→ **Activity**:
Leaving the pictures aside, repeat each line below exactly.

━━━ Entries shown

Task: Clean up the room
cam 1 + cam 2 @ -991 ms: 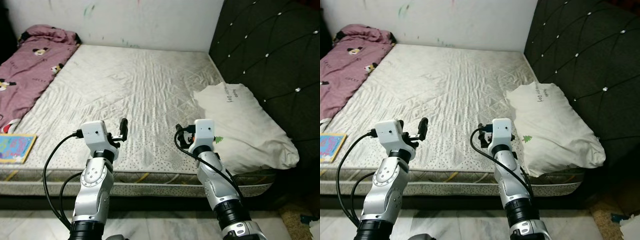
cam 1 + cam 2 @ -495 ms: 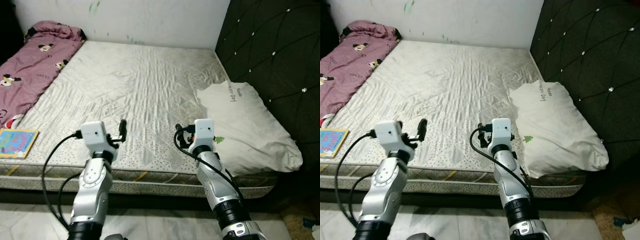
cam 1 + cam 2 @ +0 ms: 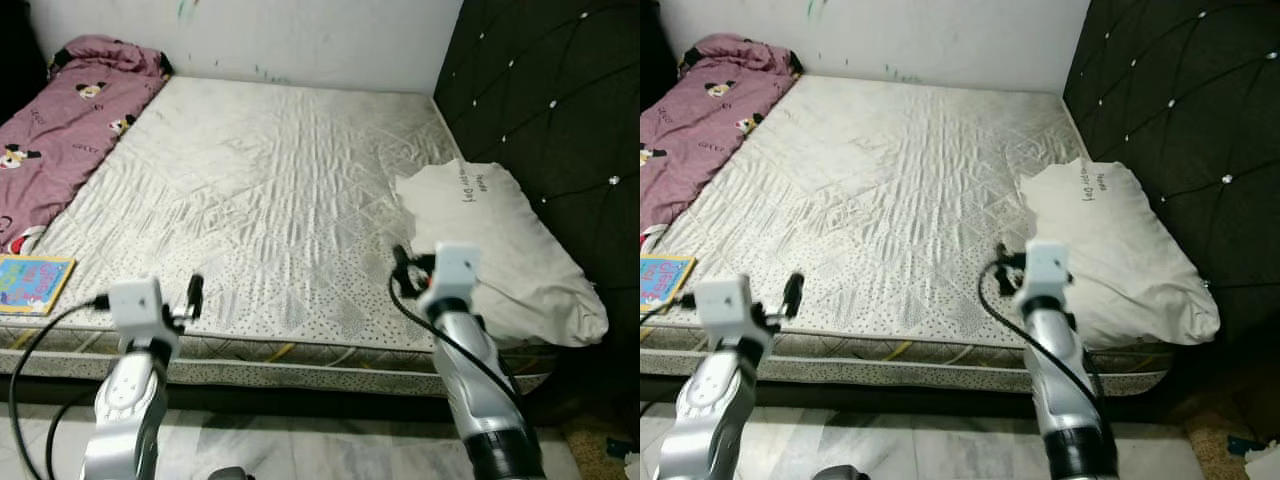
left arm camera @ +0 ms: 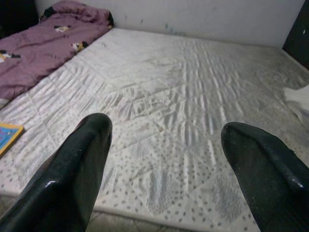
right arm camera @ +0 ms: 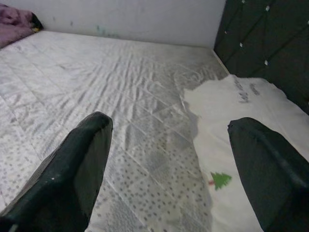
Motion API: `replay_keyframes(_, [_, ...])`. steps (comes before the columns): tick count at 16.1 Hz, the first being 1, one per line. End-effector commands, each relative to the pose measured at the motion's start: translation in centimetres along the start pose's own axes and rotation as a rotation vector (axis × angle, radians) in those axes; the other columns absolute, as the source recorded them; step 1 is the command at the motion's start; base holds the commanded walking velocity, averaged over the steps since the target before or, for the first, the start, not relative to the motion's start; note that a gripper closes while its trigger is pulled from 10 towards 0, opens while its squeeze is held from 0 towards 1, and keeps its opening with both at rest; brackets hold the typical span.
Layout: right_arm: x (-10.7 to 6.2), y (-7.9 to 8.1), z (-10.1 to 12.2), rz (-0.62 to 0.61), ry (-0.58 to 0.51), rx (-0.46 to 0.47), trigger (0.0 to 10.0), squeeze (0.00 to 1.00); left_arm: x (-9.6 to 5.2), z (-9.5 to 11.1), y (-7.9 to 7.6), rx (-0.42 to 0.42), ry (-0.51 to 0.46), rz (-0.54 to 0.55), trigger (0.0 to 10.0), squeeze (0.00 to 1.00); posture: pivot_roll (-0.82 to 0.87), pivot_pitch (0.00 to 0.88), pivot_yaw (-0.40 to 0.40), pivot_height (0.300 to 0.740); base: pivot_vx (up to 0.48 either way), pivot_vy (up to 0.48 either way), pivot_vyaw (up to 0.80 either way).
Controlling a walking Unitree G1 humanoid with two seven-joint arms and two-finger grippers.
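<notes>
While both pairs of long black fingers stand wide apart with nothing between them, the left gripper (image 4: pixel 164 159) and the right gripper (image 5: pixel 169 164) hover near the front edge of the bed, pointing out across it. In the left wrist view one black finger (image 4: pixel 72 169) frames the near side of the quilted, off-white bare mattress (image 3: pixel 270 190), whose front strip is speckled with small grey dots. In the right wrist view the fingers frame the mattress and the near end of a white rumpled pillow (image 3: pixel 500 250) printed with a small green tree and a line of dark handwriting.

From the head camera, the left silver arm (image 3: pixel 130 390) rises at the lower left, its gripper just over the mattress's front border, with a black cable looping beside it. The right silver arm (image 3: pixel 470 370) rises at the lower right, its wrist block close to the pillow's front corner.

That pillow lies on the right side of the mattress, against a black tufted headboard (image 3: pixel 560 110) studded with shiny buttons. Along the mattress's left side lies a pink-purple blanket with cartoon mouse prints (image 3: pixel 60 130), bunched up at the far corner by the white wall (image 3: pixel 300 35). A flat, colourful picture book (image 3: pixel 30 283) rests at the front left corner of the mattress, just beside the blanket's near end. Pale marbled floor tiles (image 3: pixel 300 450) show below the bed.
</notes>
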State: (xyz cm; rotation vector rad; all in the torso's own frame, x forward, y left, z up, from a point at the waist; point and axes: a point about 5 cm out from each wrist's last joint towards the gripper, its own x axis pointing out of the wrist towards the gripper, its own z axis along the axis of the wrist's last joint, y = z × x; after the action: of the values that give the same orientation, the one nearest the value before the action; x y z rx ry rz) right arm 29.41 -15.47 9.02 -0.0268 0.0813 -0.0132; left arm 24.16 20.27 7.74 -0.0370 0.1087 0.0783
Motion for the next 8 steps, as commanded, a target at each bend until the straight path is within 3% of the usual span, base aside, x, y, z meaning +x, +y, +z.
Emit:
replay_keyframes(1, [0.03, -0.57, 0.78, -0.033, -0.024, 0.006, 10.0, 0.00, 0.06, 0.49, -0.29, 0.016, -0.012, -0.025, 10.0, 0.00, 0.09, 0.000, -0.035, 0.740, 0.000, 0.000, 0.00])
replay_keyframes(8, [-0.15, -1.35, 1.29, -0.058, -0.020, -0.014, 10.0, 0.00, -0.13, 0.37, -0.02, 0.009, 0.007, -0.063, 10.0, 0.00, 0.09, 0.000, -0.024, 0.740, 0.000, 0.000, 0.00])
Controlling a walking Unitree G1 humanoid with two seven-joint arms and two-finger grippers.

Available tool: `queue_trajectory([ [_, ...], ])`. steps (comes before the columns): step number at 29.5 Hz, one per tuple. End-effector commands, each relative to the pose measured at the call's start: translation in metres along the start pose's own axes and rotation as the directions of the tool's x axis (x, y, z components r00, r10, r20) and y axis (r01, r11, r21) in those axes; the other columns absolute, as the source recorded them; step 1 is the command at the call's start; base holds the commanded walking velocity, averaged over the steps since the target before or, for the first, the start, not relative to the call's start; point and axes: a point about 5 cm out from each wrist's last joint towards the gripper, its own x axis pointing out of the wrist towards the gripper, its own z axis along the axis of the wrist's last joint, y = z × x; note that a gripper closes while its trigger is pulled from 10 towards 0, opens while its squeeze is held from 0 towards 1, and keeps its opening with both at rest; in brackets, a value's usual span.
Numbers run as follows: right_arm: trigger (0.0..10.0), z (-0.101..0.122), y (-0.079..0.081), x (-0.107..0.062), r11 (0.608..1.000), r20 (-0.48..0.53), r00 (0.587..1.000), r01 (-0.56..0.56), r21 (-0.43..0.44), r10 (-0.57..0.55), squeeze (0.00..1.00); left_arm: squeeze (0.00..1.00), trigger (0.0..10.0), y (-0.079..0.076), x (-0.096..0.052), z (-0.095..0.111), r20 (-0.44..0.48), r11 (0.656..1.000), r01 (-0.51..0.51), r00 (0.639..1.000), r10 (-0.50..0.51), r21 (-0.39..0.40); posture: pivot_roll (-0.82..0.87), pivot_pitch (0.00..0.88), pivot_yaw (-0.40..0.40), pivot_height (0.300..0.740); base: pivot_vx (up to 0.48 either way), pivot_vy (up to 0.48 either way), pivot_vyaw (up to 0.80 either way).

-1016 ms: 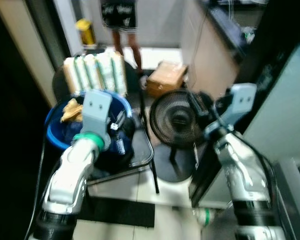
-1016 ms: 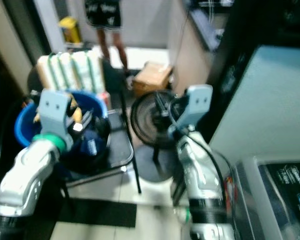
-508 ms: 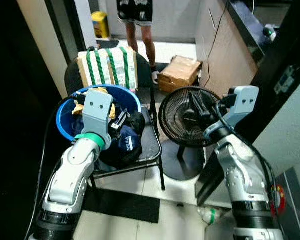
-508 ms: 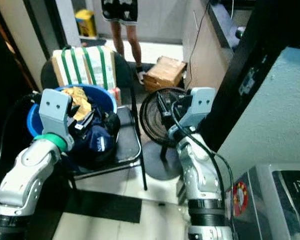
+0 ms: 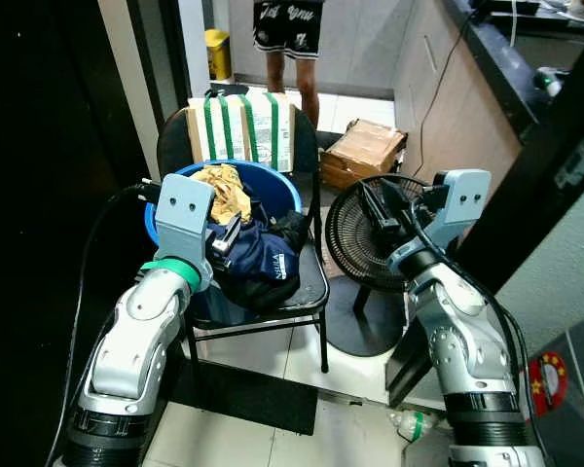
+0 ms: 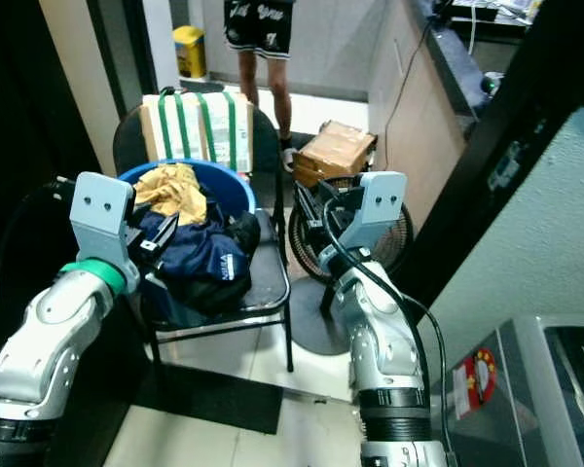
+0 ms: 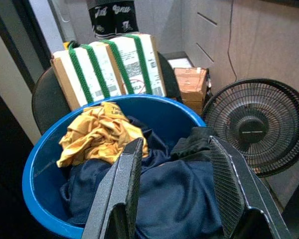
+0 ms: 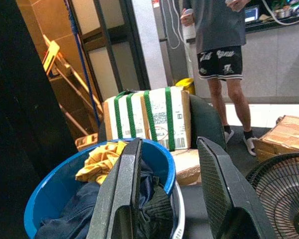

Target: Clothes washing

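Early days on the washing here: the blue basin [image 5: 165,216] sits on the black chair [image 5: 307,287], loaded with laundry, nothing taken out as far as one can judge. A yellow garment [image 7: 100,133] lies on top towards the back, and a dark navy garment [image 7: 174,199] is heaped in front, spilling over the rim onto the seat. The left gripper [image 7: 172,191] hovers just above the navy heap, jaws spread wide and holding nothing. The right gripper [image 8: 167,189] is raised in front of the floor fan [image 5: 365,238], pointing towards the basin, jaws also apart and empty. So the whole job is left: grasp the clothes, carry them, load the machine. A grey appliance corner with a round red sticker [image 5: 548,376] sits at the robot's right, cut off by the frame; whether that is the washer, hard to say. Behind the chair stands a strapped carton [image 5: 241,128], and a person [image 8: 219,45] beyond it. What lies deeper in the basin is hidden beneath the heap.
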Motion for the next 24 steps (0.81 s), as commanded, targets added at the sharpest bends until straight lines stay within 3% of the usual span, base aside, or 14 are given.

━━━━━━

→ **Your solution**:
Task: Clean up the room
cam 1 + cam 2 @ -991 ms: 
cam 1 + cam 2 @ -495 ms: 
cam 1 + cam 2 @ +0 ms: 
left arm camera @ +0 ms: 
right arm camera @ +0 ms: 
Motion API: `replay_keyframes(_, [_, ...])`. steps (comes before the columns): tick count at 16.1 Hz, the first being 1, one per line. End-effector commands, each relative to the pose measured at the motion's start: translation in centimetres along the start pose's own axes and rotation as a rotation vector (axis × angle, radians) in those axes; the other columns absolute, as the source recorded them; step 1 is the command at the motion's start; base holds the commanded walking velocity, averaged over the steps since the target before or, for the first, the start, not relative to the motion's start; note that a gripper closes while its trigger is pulled from 10 towards 0, opens while its squeeze is held from 0 towards 1, and keeps its opening with both at rest; brackets hold the typical span.
Layout: right_arm: x (-10.7 to 6.2), y (-7.9 to 8.1), z (-10.1 to 12.2), rz (-0.62 to 0.61), ry (-0.58 to 0.51), rx (-0.46 to 0.47), trigger (0.0 to 10.0), squeeze (0.00 to 1.00); left_arm: x (-9.6 to 5.2), z (-9.5 to 11.1), y (-7.9 to 7.6), rx (-0.42 to 0.42), ry (-0.51 to 0.46), rz (-0.54 to 0.55), trigger (0.0 to 10.0), squeeze (0.00 to 1.00); posture: pivot_roll (-0.82 to 0.87), pivot_pitch (0.00 to 0.88), pivot_yaw (-0.40 to 0.40), pivot_height (0.300 to 0.740); base: pivot_vx (up to 0.48 either way), pivot_vy (up to 0.48 either way), pivot_vyaw (up to 0.80 either way).
Controlling a walking Unitree G1 humanoid with two seven-joint arms and two-finger grippers.
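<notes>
While both pairs of long black fingers stand wide apart with nothing between them, the left gripper (image 4: pixel 164 159) and the right gripper (image 5: pixel 169 164) hover near the front edge of the bed, pointing out across it. In the left wrist view one black finger (image 4: pixel 72 169) frames the near side of the quilted, off-white bare mattress (image 3: pixel 270 190), whose front strip is speckled with small grey dots. In the right wrist view the fingers frame the mattress and the near end of a white rumpled pillow (image 3: pixel 500 250) printed with a small green tree and a line of dark handwriting.

From the head camera, the left silver arm (image 3: pixel 130 390) rises at the lower left, its gripper just over the mattress's front border, with a black cable looping beside it. The right silver arm (image 3: pixel 470 370) rises at the lower right, its wrist block close to the pillow's front corner.

That pillow lies on the right side of the mattress, against a black tufted headboard (image 3: pixel 560 110) studded with shiny buttons. Along the mattress's left side lies a pink-purple blanket with cartoon mouse prints (image 3: pixel 60 130), bunched up at the far corner by the white wall (image 3: pixel 300 35). A flat, colourful picture book (image 3: pixel 30 283) rests at the front left corner of the mattress, just beside the blanket's near end. Pale marbled floor tiles (image 3: pixel 300 450) show below the bed.
</notes>
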State: (xyz cm; rotation vector rad; all in the torso's own frame, x forward, y left, z up, from a point at the waist; point and axes: a point about 5 cm out from each wrist's last joint towards the gripper, its own x axis pointing out of the wrist towards the gripper, its own z axis along the axis of the wrist's last joint, y = z × x; after the action: of the values that give the same orientation, the one nearest the value before the action; x y z rx ry rz) right arm 29.41 -15.47 9.02 -0.0268 0.0813 -0.0132; left arm 24.16 20.27 7.74 -0.0370 0.1087 0.0783
Motion for the next 8 steps, as commanded, a target at each bend until the straight path is within 3% of the usual span, base aside, x, y, z meaning +x, +y, +z.
Emit:
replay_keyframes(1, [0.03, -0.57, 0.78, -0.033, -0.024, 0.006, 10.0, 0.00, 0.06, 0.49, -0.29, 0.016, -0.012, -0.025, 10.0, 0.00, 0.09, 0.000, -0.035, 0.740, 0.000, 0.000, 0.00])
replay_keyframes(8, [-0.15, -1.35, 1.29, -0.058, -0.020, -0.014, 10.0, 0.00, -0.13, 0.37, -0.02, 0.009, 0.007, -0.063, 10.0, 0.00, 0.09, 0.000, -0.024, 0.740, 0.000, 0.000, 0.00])
Controlling a walking Unitree G1 humanoid with two seven-joint arms and two-finger grippers.

Available tool: `queue_trajectory([ [_, ...], ])`. steps (comes before the columns): step number at 29.5 Hz, one per tuple. End-effector commands, each relative to the pose measured at the call's start: translation in metres along the start pose's own axes and rotation as the directions of the tool's x axis (x, y, z components r00, r10, r20) and y axis (r01, r11, r21) in those axes; the other columns absolute, as the source recorded them; step 1 is the command at the call's start; base holds the commanded walking velocity, averaged over the steps since the target before or, for the first, the start, not relative to the call's start; point and axes: a point about 5 cm out from each wrist's last joint towards the gripper, its own x axis pointing out of the wrist towards the gripper, its own z axis along the axis of the wrist's last joint, y = z × x; note that a gripper closes while its trigger is pulled from 10 towards 0, opens while its squeeze is held from 0 towards 1, and keeps its opening with both at rest; in brackets, a value's usual span.
Numbers run as follows: right_arm: trigger (0.0..10.0), z (-0.101..0.122), y (-0.079..0.081), x (-0.107..0.062), r11 (0.608..1.000), r20 (-0.48..0.53), r00 (0.587..1.000), r01 (-0.56..0.56), r21 (-0.43..0.44), r10 (-0.57..0.55), squeeze (0.00..1.00); left_arm: squeeze (0.00..1.00), trigger (0.0..10.0), y (-0.079..0.076), x (-0.096..0.052), z (-0.095..0.111), r20 (-0.44..0.48), r11 (0.656..1.000), r01 (-0.51..0.51), r00 (0.639..1.000), r10 (-0.50..0.51), r21 (-0.39..0.40); posture: pivot_roll (-0.82..0.87), pivot_pitch (0.00..0.88), pivot_yaw (-0.40..0.40), pivot_height (0.300..0.740); base: pivot_vx (up to 0.48 either way), pivot_vy (up to 0.48 either way), pivot_vyaw (up to 0.80 either way).

-1016 ms: 
-1016 ms: 
-508 ms: 
-508 ms: 
+0 ms: 
+0 ms: 
+0 ms: 
+0 ms: 

Target: Clothes washing

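Early days on the washing here: the blue basin [image 5: 165,216] sits on the black chair [image 5: 307,287], loaded with laundry, nothing taken out as far as one can judge. A yellow garment [image 7: 100,133] lies on top towards the back, and a dark navy garment [image 7: 174,199] is heaped in front, spilling over the rim onto the seat. The left gripper [image 7: 172,191] hovers just above the navy heap, jaws spread wide and holding nothing. The right gripper [image 8: 167,189] is raised in front of the floor fan [image 5: 365,238], pointing towards the basin, jaws also apart and empty. So the whole job is left: grasp the clothes, carry them, load the machine. A grey appliance corner with a round red sticker [image 5: 548,376] sits at the robot's right, cut off by the frame; whether that is the washer, hard to say. Behind the chair stands a strapped carton [image 5: 241,128], and a person [image 8: 219,45] beyond it. What lies deeper in the basin is hidden beneath the heap.
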Motion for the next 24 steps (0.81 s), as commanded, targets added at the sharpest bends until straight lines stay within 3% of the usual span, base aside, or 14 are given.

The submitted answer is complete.